Wherever the line with "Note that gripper" sits in the listing below, transcribe from it up to and including the line with "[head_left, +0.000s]", exactly, and leave the remaining lines out.
BEGIN
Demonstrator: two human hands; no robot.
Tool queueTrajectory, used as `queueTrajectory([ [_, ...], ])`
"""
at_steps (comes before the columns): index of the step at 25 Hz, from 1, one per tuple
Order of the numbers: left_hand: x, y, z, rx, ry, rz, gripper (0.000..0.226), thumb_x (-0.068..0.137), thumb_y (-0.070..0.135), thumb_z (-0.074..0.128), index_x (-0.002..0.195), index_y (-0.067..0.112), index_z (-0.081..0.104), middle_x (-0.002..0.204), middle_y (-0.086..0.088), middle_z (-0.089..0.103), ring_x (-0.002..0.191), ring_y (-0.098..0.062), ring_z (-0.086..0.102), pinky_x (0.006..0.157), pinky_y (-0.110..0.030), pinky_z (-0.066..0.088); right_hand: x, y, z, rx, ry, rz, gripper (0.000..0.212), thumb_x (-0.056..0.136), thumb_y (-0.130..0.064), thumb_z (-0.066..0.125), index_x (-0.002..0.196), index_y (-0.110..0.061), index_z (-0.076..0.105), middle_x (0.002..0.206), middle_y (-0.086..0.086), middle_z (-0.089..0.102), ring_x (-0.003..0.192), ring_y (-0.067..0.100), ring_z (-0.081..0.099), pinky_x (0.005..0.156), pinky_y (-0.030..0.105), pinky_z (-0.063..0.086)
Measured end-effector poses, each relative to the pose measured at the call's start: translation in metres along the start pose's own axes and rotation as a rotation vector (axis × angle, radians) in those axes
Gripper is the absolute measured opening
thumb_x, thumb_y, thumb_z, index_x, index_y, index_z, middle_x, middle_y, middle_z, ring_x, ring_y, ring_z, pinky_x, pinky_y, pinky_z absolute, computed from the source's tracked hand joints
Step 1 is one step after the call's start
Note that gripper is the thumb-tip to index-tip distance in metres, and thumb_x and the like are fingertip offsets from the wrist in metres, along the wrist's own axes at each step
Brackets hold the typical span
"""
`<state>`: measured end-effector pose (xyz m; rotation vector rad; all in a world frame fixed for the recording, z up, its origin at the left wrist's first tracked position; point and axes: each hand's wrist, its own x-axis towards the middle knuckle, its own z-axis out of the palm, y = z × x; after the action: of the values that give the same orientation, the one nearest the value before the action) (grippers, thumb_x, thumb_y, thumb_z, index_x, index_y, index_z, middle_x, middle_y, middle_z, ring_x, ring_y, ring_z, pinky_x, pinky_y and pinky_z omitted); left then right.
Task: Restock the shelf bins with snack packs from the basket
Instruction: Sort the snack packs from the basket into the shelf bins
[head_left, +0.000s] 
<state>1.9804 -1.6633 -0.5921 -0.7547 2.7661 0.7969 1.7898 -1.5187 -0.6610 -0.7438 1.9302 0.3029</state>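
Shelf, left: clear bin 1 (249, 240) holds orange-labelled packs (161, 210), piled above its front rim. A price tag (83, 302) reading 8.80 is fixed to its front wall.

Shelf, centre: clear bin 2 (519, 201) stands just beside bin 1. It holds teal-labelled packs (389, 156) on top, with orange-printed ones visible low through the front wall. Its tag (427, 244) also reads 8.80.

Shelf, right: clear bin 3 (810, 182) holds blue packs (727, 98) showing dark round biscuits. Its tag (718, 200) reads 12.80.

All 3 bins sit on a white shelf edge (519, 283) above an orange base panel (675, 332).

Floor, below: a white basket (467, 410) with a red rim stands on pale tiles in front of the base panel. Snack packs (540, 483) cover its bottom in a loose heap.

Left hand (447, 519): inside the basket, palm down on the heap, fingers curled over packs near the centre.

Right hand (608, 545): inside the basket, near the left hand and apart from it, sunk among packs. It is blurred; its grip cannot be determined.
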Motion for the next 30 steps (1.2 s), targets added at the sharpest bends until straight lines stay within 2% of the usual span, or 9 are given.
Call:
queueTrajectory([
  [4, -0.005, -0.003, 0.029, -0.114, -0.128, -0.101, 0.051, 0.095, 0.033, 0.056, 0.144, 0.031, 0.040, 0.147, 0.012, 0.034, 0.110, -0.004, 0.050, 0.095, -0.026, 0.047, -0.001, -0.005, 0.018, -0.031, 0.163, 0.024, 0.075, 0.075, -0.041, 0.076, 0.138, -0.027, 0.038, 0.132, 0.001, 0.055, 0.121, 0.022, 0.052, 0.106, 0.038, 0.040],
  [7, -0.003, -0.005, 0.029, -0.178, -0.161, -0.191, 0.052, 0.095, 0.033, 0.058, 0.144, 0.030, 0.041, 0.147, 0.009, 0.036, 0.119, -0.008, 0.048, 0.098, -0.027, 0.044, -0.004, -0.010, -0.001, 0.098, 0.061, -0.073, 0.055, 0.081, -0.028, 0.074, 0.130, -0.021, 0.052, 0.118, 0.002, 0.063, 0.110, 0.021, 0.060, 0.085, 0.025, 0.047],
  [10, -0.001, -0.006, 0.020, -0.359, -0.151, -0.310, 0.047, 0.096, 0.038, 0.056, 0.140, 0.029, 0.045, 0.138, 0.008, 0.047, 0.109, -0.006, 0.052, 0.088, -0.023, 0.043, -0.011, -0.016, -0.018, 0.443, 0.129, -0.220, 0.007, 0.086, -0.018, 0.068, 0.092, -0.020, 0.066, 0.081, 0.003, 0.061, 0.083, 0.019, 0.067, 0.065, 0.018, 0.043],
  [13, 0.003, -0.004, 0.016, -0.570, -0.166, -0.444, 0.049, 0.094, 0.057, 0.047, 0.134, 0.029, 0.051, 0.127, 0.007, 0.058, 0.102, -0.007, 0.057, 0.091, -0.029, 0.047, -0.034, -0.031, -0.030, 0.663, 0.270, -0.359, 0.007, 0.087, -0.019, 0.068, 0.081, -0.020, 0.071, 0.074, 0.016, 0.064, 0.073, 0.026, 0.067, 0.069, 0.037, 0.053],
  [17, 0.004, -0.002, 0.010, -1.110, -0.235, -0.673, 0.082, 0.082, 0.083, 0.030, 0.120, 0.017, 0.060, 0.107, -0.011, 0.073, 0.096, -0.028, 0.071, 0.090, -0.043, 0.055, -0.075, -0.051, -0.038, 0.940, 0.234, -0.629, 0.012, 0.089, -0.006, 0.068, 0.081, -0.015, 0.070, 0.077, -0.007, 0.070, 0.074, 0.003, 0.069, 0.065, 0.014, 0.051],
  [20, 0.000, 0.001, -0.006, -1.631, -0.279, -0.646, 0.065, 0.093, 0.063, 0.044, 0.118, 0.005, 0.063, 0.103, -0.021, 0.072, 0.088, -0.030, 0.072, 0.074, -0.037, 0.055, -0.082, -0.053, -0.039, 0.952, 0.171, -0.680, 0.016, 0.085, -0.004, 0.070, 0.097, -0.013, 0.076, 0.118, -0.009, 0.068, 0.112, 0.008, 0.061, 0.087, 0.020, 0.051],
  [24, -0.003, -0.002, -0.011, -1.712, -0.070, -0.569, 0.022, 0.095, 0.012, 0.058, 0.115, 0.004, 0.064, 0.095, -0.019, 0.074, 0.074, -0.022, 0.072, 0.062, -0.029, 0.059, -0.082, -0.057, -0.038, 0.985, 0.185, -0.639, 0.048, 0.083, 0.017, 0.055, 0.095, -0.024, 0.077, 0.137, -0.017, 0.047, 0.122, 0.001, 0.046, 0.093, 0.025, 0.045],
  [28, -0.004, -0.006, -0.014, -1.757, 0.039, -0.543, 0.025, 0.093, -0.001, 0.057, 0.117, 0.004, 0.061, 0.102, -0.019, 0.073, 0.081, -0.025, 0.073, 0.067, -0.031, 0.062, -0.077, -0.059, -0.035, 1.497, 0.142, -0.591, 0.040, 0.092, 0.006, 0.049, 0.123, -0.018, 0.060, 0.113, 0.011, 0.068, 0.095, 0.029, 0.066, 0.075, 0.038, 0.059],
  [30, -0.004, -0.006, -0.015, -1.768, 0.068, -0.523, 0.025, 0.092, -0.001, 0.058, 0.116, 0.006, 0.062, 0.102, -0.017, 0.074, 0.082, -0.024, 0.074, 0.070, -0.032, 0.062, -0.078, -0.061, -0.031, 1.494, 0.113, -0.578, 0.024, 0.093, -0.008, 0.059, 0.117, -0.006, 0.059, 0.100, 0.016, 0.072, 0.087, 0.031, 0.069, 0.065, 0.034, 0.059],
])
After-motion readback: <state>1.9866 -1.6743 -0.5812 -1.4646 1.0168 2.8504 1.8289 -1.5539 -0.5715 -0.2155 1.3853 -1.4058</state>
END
=== Solution to this problem ===
Note that gripper is the thumb-tip to index-tip distance in metres, and thumb_x and the like are fingertip offsets from the wrist in metres, along the wrist's own axes at each step
Brackets hold the typical span
"""
`<state>`: measured end-effector pose (xyz m; rotation vector rad; all in a world frame fixed for the recording, z up, its origin at the left wrist's first tracked position; point and axes: each hand's wrist, its own x-axis towards the middle knuckle, its own z-axis out of the palm, y = z × x; after the action: of the values that give the same orientation, the one nearest the value before the action) (grippers, thumb_x, thumb_y, thumb_z, index_x, index_y, index_z, middle_x, middle_y, middle_z, ring_x, ring_y, ring_z, pinky_x, pinky_y and pinky_z omitted); left then right.
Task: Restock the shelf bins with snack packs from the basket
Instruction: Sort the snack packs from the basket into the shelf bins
[head_left, +0.000s] 

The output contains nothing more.